[英]How to save a dataframe into multiple files based on unique columns in spark-scala
我有需要根據列來源和目的地划分的inputDf並將每個唯一組合保存到不同的 csv 文件中。
(使用 Spark 2.4.4)
val spark: SparkSession = SparkSession.builder().appName("Test").getOrCreate()

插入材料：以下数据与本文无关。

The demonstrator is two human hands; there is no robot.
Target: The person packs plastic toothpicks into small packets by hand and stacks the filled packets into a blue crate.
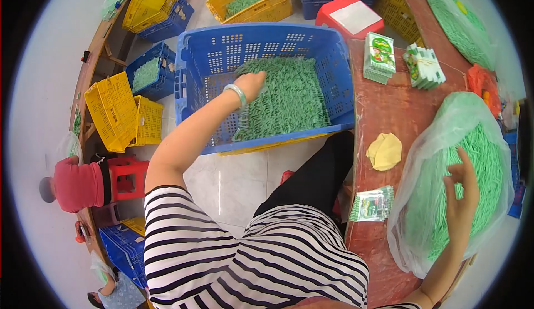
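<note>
Across a red table (370,114), green strands (485,167) fill a plastic bag (418,162) under the right hand (464,198), fingers parted. The left hand (253,85), curled, its grip unclear, is over green pieces (295,100) inside a blue crate (267,29), bare crate floor beside its wrist.

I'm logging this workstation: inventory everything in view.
Big crate: 1, blue, centre
Small pieces: many, green, inside crate
Table: 1, red, right
Strand bags: 2, clear, green, table
Packets: two stacks, some loose, green, table
Crumpled item: 1, yellow, table
Small bag: 1, red, table
Box: 1, red, white top, ahead
Other crates: several, yellow, blue, around
Stools: at least 1, red, left
Coworkers: at least 2, red and blue, left
Shirt: 1, black and white, bottom
Trousers: 1, black, centre
Bracelet: 1, pale, left wrist
Left hand: 1, bare, over pieces
Right hand: 1, bare, over nearer bag
</note>
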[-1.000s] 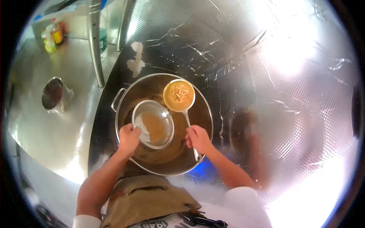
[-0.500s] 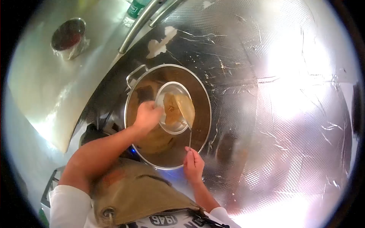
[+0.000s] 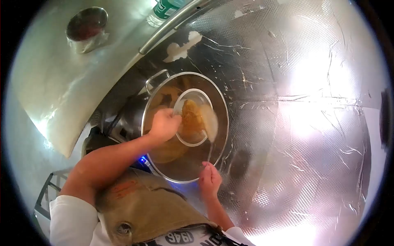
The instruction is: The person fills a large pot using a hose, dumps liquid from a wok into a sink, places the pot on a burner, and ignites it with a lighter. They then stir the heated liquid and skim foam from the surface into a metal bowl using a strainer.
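A large round metal pot (image 3: 220, 98) with a side handle stands in front of me. My left hand (image 3: 164, 124) is closed on the left rim of a metal bowl (image 3: 195, 144), held within the pot's outline. Brownish-yellow contents (image 3: 190, 119) show inside the bowl. By its thin handle, my right hand (image 3: 210, 179) grips a ladle (image 3: 211, 124), whose head is tilted at the bowl's right side and blurred. The fingers of the right hand are pinched together near the pot's front edge. Whether ladle and bowl touch I cannot tell.
Crinkled foil-like sheeting (image 3: 283, 135) covers the surface on the right. A metal rail (image 3: 168, 28) runs behind the pot, with a green-labelled plastic bottle (image 3: 164, 10) beyond it. On the left counter (image 3: 53, 82) stands a metal container (image 3: 87, 29) with reddish contents.
The ladle's head has shifted and tilted at the bowl, and more brownish contents show beside it. Both hands keep their grips. The whole view has shifted slightly.
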Motion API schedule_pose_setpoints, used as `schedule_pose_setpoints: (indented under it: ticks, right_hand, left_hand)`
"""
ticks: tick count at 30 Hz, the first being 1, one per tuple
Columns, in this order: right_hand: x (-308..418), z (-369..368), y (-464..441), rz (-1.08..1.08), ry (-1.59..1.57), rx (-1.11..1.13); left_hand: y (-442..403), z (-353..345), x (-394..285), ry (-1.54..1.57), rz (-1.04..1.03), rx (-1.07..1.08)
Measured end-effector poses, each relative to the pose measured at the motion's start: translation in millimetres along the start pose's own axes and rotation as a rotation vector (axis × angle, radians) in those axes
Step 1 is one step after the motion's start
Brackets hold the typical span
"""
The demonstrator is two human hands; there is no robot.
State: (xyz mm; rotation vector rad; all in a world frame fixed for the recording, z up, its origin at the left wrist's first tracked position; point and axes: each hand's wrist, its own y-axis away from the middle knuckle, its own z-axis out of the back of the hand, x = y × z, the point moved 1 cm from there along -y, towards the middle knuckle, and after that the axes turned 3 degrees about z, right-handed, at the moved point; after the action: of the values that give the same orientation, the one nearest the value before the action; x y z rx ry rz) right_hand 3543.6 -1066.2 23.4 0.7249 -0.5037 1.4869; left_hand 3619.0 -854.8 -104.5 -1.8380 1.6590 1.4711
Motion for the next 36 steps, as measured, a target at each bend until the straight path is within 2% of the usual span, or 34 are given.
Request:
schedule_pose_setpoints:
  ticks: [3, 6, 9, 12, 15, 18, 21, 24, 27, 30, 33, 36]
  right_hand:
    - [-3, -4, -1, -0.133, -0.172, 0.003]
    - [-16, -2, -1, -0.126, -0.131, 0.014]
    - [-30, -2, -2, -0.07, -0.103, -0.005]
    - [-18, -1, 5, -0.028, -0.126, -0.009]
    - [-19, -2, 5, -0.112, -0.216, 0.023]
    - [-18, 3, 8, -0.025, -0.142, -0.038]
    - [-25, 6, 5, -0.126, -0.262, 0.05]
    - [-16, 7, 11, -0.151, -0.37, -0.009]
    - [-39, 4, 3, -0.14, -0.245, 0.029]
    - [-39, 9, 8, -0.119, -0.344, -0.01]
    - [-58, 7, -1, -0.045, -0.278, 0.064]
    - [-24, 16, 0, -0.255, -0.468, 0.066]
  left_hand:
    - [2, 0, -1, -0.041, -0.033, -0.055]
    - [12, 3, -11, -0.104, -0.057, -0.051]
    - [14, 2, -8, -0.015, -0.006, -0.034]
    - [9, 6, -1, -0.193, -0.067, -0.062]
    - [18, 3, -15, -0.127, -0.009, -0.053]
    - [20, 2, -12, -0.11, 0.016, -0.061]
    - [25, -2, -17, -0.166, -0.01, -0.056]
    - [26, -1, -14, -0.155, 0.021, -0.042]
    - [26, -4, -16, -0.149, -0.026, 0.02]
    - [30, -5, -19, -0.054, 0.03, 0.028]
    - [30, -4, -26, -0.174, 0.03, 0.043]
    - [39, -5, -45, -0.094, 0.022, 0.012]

val inputRdd: RDD[(String, String, String, String, String, String)] = spark.sparkContext.parallelize(Seq(
("City1", "City2", "Sedan", "AE1235", "80", "2020-02-01"),
("City2", "City3", "Hatchback", "XY5434", "100", "2020-02-01"),
("City3", "City1", "Sedan", "YU3456", "120", "2020-02-01"),
("City3", "City2", "Sedan", "BV3555", "105", "2020-02-01"),
("City2", "City1", "SUV", "PO1234", "75", "2020-02-01"),
("City1", "City3", "SUV", "TY4123", "125", "2020-02-01"),
("City1", "City2", "Hatchback", "VI3415", "85", "2020-02-01"),
("City1", "City2", "SUV", "VF1244", "84", "2020-02-01"),
("City3", "City1", "Sedan", "EW1248", "124", "2020-02-01"),
("City2", "City1", "Hatchback", "GE576", "82", "2020-02-01"),
("City3", "City2", "Sedan", "PK2144", "104", "2020-02-01"),
("City3", "City1", "Hatchback", "PJ1244", "118", "2020-02-01"),
("City3", "City2", "SUV", "WF0976", "98", "2020-02-01"),
("City1", "City2", "Sedan", "WE876", "78", "2020-02-01"),
("City2", "City1", "Hatchback", "AB5467", "80", "2020-02-01")
))
val inputDf = spark.createDataFrame(inputRdd).toDF("origin", "destination", "vehicleType", "uniqueId", "distanceTravelled", "date")
示例輸出:
.csv 文件 1:
origin,destination,vehicleType,uniqueId,distanceTravelled,date
City1,City2,Sedan,AE1235,80,2020-02-01
City1,City2,Hatchback,VI3415,85,2020-02-01
City1,City2,SUV,VF1244,84,2020-02-01
City1,City2,Sedan,WE876,78,2020-02-01
.csv 文件 2:
origin,destination,vehicleType,uniqueId,distanceTravelled,date
City3,City1,Sedan,YU3456,120,2020-02-01
City3,City1,Sedan,EW1248,124,2020-02-01
City3,City1,Hatchback,PJ1244,118,2020-02-01
.csv 文件 3:
origin,destination,vehicleType,uniqueId,distanceTravelled,date
City2,City1,SUV,PO1234,75,2020-02-01
City2,City1,Hatchback,GE576,82,2020-02-01
City2,City1,Hatchback,AB5467,80,2020-02-01
到目前為止,我已經嘗試將唯一的組合放入一個元組中,然后在其上使用 foreach,每次將過濾后的數據幀保存到 csv 時都過濾 inputDf
val tuple = inputDf.groupBy("origin","destination").count()
.select("origin","destination").rdd.map(r => (r(0),r(1))).collect
tuple.foreach(row => {
val origin = row._1
val destination = row._2
val dataToWrite = inputDf.filter(inputDf.col("origin").equalTo(origin) && inputDf.col("destination").equalTo(destination))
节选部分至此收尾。